__EXERCISE DESCRIPTION__: Write only how many lines in this data include "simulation".

[Items from a data source]
=== Begin Enclosure ===

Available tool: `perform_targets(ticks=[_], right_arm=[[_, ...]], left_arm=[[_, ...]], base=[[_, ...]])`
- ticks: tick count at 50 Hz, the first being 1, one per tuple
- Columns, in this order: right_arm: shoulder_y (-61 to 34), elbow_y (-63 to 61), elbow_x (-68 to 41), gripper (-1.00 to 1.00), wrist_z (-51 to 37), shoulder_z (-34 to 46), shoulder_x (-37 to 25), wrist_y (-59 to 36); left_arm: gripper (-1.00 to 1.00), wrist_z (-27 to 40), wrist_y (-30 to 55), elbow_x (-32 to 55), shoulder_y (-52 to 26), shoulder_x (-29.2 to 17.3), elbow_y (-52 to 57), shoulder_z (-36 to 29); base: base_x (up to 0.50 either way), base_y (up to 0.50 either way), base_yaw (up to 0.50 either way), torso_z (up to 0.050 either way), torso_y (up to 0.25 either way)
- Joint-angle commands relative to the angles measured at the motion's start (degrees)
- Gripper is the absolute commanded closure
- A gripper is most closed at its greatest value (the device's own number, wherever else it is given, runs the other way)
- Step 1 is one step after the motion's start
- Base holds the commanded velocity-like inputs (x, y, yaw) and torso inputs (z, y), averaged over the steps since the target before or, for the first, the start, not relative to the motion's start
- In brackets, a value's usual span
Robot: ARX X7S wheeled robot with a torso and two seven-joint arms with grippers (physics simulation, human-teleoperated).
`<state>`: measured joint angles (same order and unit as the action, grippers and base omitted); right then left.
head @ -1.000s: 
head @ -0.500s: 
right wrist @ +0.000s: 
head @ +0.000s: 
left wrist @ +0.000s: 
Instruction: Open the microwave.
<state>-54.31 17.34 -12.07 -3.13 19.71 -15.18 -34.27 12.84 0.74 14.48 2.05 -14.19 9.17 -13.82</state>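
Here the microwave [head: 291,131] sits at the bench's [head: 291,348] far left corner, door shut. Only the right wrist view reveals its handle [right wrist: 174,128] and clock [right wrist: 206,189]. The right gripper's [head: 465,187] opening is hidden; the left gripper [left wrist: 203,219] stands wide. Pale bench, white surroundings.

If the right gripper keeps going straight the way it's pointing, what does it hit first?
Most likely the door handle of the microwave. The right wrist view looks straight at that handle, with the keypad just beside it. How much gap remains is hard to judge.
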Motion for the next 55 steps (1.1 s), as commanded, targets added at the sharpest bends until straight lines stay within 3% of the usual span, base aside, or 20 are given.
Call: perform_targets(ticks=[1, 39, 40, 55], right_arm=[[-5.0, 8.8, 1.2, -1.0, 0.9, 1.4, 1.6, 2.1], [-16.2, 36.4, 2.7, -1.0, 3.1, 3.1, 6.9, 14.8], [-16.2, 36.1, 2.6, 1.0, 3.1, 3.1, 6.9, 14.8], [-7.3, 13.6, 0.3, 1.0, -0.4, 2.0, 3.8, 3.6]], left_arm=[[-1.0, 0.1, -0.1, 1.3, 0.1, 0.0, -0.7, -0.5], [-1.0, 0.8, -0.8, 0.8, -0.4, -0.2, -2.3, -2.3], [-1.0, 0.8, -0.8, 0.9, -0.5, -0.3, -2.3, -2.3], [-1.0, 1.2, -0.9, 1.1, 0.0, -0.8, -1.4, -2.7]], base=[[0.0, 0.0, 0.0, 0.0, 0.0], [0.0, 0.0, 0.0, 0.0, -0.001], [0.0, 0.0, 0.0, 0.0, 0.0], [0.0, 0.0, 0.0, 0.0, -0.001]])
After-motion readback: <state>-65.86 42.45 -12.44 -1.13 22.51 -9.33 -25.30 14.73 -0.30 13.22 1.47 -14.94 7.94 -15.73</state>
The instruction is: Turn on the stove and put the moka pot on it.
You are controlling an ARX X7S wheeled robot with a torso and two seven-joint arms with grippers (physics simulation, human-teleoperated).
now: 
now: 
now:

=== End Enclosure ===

__WRITTEN RESPONSE__: 2